VISION Trial Research Review

Introduction

Metastatic castration-resistant prostate cancer (mCRPC) remains associated with limited survival following progression on androgen receptor pathway inhibitors (ARPI) and taxane-based chemotherapy. Despite the availability of multiple life-prolonging systemic therapies, treatment options after progression on these agents have historically provided modest clinical benefit.

Prostate-specific membrane antigen (PSMA) is highly expressed in most prostate cancers and has emerged as a therapeutic target for radioligand therapy. Lutetium-177–PSMA-617 is a radiolabeled small molecule designed to deliver beta-emitting radiation selectively to PSMA-expressing tumor cells. The VISION trial was conducted to evaluate whether the addition of lutetium-177–PSMA-617 to standard of care would improve survival outcomes in patients with PSMA-positive mCRPC who had previously received ARPIs and taxane chemotherapy.

Study Design

VISION was an international, randomized, open-label, phase 3 trial. A total of 831 patients were randomized in a 2:1 ratio to receive lutetium-177–PSMA-617 plus protocol-permitted standard of care (SOC) or SOC alone. Eligible patients had PSMA-positive mCRPC confirmed by PSMA PET imaging. Patients were required to have received at least 1 ARPI and 1 or 2 prior taxane regimens. Adequate organ function and castrate levels of testosterone were required. Patients with PSMA-negative lesions on imaging were excluded.
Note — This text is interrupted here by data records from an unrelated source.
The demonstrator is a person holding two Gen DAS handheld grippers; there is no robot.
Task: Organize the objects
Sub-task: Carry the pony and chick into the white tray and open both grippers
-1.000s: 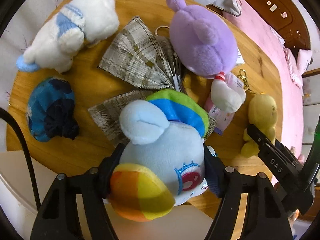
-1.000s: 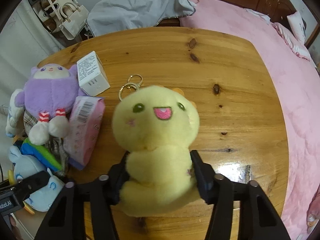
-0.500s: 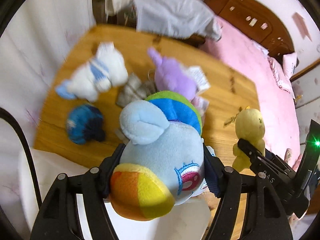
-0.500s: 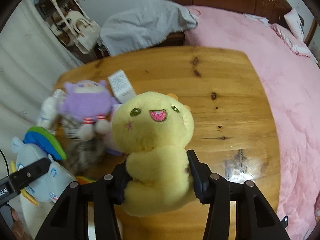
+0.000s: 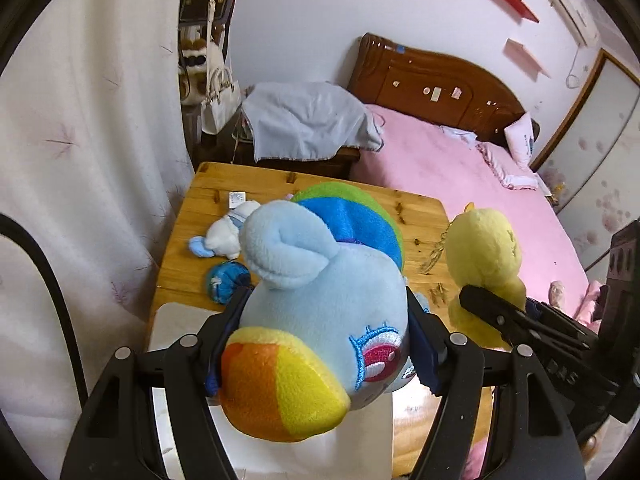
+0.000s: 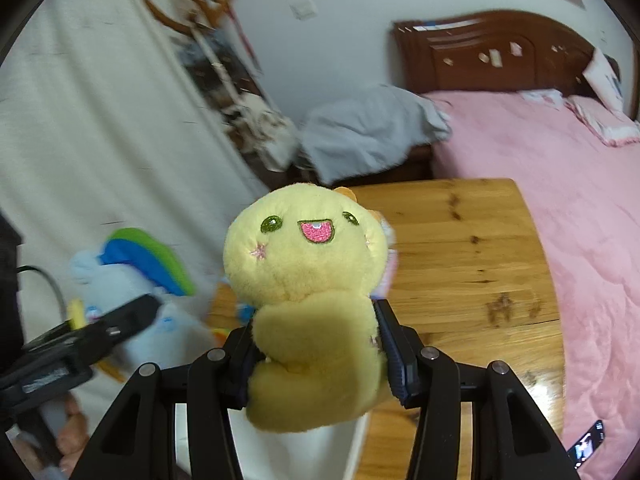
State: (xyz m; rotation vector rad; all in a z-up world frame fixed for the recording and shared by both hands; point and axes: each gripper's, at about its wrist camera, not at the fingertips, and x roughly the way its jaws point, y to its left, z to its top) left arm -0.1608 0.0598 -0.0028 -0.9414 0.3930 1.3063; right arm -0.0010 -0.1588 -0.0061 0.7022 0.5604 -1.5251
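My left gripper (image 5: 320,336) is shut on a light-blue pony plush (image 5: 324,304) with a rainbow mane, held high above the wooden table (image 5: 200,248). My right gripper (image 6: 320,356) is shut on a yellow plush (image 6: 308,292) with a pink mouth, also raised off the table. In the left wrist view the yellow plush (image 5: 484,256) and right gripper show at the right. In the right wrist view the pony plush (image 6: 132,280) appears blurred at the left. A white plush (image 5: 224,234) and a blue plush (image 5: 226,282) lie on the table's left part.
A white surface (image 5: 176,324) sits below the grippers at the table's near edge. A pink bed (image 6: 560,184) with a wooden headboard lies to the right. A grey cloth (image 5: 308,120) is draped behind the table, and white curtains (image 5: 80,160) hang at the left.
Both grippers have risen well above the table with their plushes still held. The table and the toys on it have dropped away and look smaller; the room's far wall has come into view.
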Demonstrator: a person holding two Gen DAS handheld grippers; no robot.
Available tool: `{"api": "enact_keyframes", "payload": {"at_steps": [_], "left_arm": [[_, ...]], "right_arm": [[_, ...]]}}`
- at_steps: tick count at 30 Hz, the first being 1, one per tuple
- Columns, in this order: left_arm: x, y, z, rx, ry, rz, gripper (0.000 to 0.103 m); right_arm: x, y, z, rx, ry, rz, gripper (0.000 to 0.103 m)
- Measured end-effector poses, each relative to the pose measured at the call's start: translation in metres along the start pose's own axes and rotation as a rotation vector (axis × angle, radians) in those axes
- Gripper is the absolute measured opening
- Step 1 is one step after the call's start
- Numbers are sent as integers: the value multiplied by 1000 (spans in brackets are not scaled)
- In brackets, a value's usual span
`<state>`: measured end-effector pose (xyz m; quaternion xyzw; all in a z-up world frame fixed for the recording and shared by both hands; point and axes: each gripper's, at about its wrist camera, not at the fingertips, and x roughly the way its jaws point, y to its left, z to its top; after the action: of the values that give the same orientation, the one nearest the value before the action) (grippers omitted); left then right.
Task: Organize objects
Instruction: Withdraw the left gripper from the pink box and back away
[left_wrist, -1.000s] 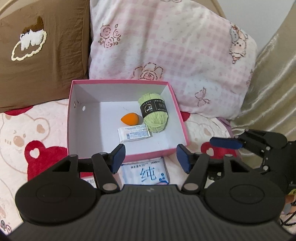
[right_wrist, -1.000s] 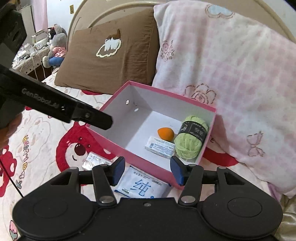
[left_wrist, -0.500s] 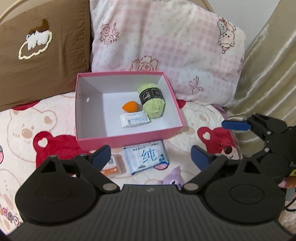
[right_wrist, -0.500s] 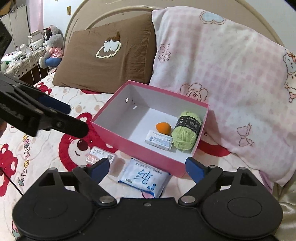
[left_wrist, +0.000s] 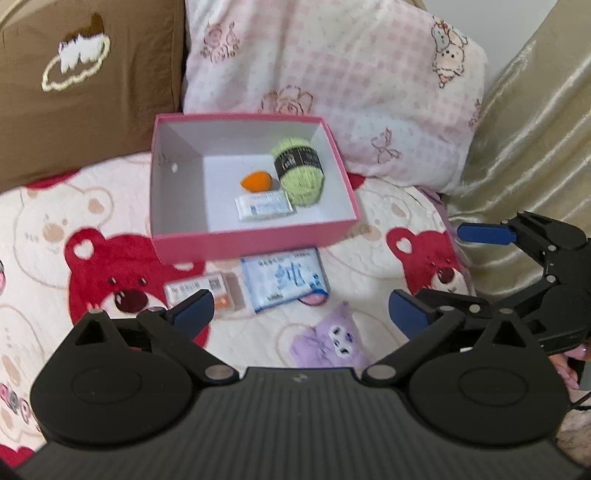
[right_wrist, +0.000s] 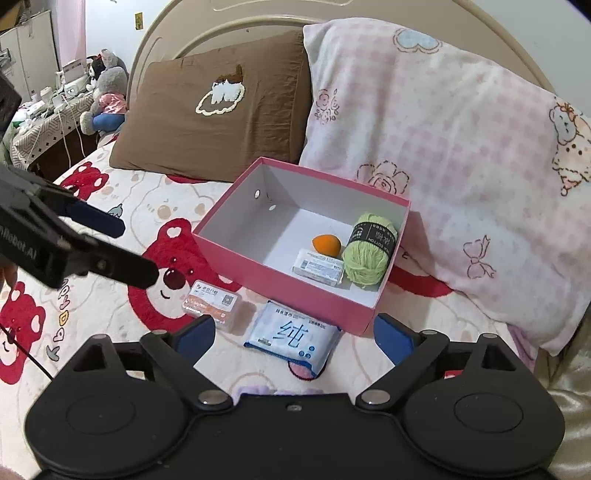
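Two claws hung above a bed covered in a quilt (left_wrist: 92, 206) printed with red bears. The left claw (left_wrist: 301, 312) was opening, its blue-padded jaws spread wide with nothing between them. The right claw (right_wrist: 293, 338) was opening too, jaws apart and gripping nothing.

Beyond both claws, toward the pillows, sat an open pink box (left_wrist: 255, 236) with a white inside. Three things lay in its right half: a ball of green yarn (left_wrist: 301, 170) against the right wall, an orange egg-shaped sponge (left_wrist: 255, 181) just left of it, and a small white packet (left_wrist: 264, 206) nearer the front wall.

Two more items lay on the quilt between the box's near wall and the claws: a blue-and-white wipes pack (left_wrist: 284, 278), and just left of it a small clear case with orange contents (left_wrist: 201, 293). In the left wrist view the case sat just past the left jaw's tip. A purple plush piece (left_wrist: 328, 343) lay nearer, between the jaws in that view.

The box's far side was close to a brown pillow (right_wrist: 207, 110) and a pink checked pillow (right_wrist: 461, 147). Open quilt stretched to the left of the box; gold fabric (left_wrist: 528, 147) bordered the right.
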<state>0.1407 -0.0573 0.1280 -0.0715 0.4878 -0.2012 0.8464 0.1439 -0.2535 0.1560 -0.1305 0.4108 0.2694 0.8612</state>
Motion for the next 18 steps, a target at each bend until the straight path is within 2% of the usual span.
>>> {"api": "enact_keyframes", "payload": {"at_steps": [9, 18], "left_arm": [[-3, -10, -20, 23, 28, -18, 103], [8, -10, -38, 33, 67, 3, 103]], "right_arm": [[-11, 4, -13, 14, 21, 12, 95], [-12, 14, -30, -9, 49, 38, 95]]}}
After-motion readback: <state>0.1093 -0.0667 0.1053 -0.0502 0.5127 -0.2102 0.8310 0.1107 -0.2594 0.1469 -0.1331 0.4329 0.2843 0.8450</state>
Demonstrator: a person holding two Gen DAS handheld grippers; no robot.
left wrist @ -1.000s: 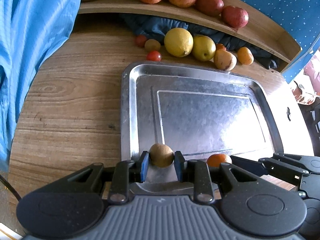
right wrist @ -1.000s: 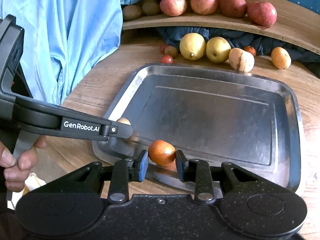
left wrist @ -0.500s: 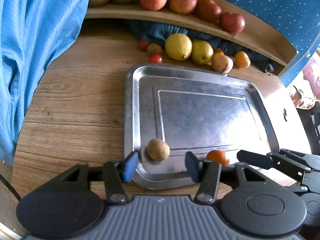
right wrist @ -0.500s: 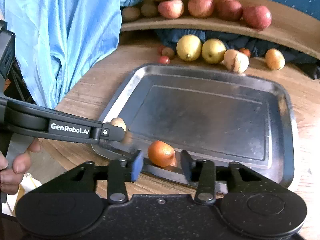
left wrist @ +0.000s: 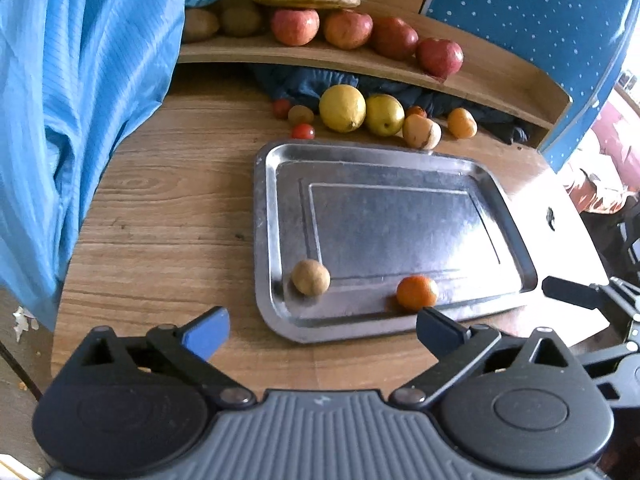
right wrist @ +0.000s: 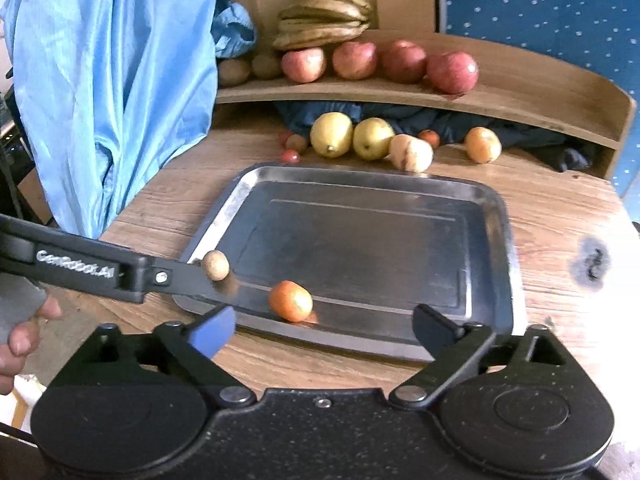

Lutetium-177–PSMA-617 was administered at a dose of 7.4 GBq every 6 weeks for up to 6 cycles. Standard of care excluded chemotherapy, immunotherapy, radium-223, and investigational agents. The trial had 2 primary end points: overall survival (OS) and radiographic progression-free survival (rPFS) assessed by blinded independent central review. Secondary end points included objective response rate (ORR), disease control rate, time to symptomatic skeletal events, and safety.

Efficacy Results

At the time of primary analysis, lutetium-177–PSMA-617 plus SOC demonstrated statistically significant improvements in both primary end points. Median overall survival was 15.3 months in the lutetium-177–PSMA-617 group compared with 11.3 months in the SOC group (hazard ratio [HR], 0.62; 95% confidence interval [CI], 0.52 to 0.74; P <.001). Median radiographic progression-free survival was 8.7 months in the lutetium-177–PSMA-617 group compared with 3.4 months in the SOC group (HR, 0.40; 95% CI, 0.29 to 0.57; P <.001).

Key Secondary Outcomes:

• Objective response rate (RECIST-evaluable population): 29.8% with lutetium-177–PSMA-617 vs 1.7% with SOC
• Disease control rate: Data reported; specific percentages not specified here
• Time to symptomatic skeletal events: Statistically significant delay observed; detailed hazard ratio not specified in this summary

All reported secondary end points with prespecified statistical testing favored the investigational arm.

Safety Profile

Adverse events were more frequent in the lutetium-177–PSMA-617 group compared with SOC alone. Common adverse events of any grade in the lutetium-177–PSMA-617 arm included fatigue (43%), dry mouth (38%), nausea (35%), anemia (32%), and decreased appetite. Hematologic toxicities were observed, including anemia and thrombocytopenia. Grade ≥3 adverse events occurred in 52.7% of patients receiving lutetium-177–PSMA-617 and 38% of patients receiving SOC alone. Grade ≥3 anemia occurred in 12.9%, thrombocytopenia in 7.9%, and leukopenia in 7.8% of patients treated with lutetium-177–PSMA-617.

Adverse events leading to treatment discontinuation occurred in 11% of patients in the lutetium-177–PSMA-617 group and 2% in the SOC group.

Conclusion

In patients with PSMA-positive mCRPC previously treated with ARPIs and taxane chemotherapy, the addition of lutetium-177–PSMA-617 to SOC improved OS and rPFS compared with SOC alone. Higher rates of hematologic and nonhematologic adverse events were observed in the investigational arm, including increased rates of grade ≥3 toxicities and treatment discontinuations.

Source

Sartor O, de Bono J, Chi KN, et al. Lutetium-177–PSMA-617 for Metastatic Castration-Resistant Prostate Cancer. N Engl J Med. 2021;385(12):1091–1103. doi:10.1056/NEJMoa2107322.